Vegan French toast is a classic weekend breakfast. Slices of thick-cut bread are dipped in an eggless cinnamon batter, then pan-fried until browned and crispy. Top with your favorite toppings and drizzle in maple syrup for a recipe that will quickly become a family favorite breakfast.
When the weekend comes around I’m looking to make an easy lazy morning breakfast.
Nothing too fancy.
I usually whip up a loaf of vegan banana bread, zucchini bread, or this classic vegan french toast.
The family always loves this recipe and over the holidays it was a huge hit at brunch with everyone!
Plus, it’s simple to make and can easily be doubled to feed a crowd for holiday gatherings or weekend family breakfasts.
And, if you love my Vegan French Toast Casserole, you'll love this recipe too. It uses similar ingredients.
Ingredients You'll Need
The 8 ingredients pictured below are all you need to make this recipe. If you’re out of any of them, see below for substitutions.
Ingredient Notes and Substitutes
Bread – I used a dry thick-cut bread loaf (Texas toast) for this recipe. Use any dry day-old bread, French bread, sourdough, or crusty rustic bread as a substitute. Avoid soft sandwich bread. It doesn’t hold up well after dipping in the batter.
Coconut oil – The oil is for pan-frying the toast. You can use any oil you like or vegan butter for a richer flavor.
Plant milk – I used almond milk, but any unsweetened and unflavored non-dairy milk will work -soy, oat, coconut, etc.
Cornstarch – This gives the french toast a crispy outside when pan-fried.

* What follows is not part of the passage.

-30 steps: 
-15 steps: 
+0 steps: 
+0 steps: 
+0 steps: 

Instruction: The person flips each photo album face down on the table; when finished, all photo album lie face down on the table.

Potato starch or arrowroot powder can be used instead.
Ground flaxseed – The ground flaxseed is used as an egg replacer and helps thicken up the batter. As a replacement use an equal amount of ground chia seed or 4 Tablespoons of all-purpose flour.
Maple syrup – To add a bit of sweetness to the batter I used maple syrup. It can be replaced with agave nectar or any other liquid sweetener. To use granulated sugar, be sure to whisk the batter until it fully dissolves.
Cinnamon – The cinnamon gives the toast a delicious warming flavor. For a seasonal taste swap out the cinnamon for pumpkin pie spice.
Vanilla extract – To bring the sweet flavors together I added vanilla extract. If you don’t have any on hand, simply leave it out.
How To Make Vegan French Toast
This recipe easily comes together in these 4 simple steps.
Make the batter
Step 1: In a shallow bowl, whisk together the batter ingredients -almond milk, cornstarch, flaxseed, maple syrup, cinnamon, and vanilla. Allow it to sit for 5 minutes to thicken up.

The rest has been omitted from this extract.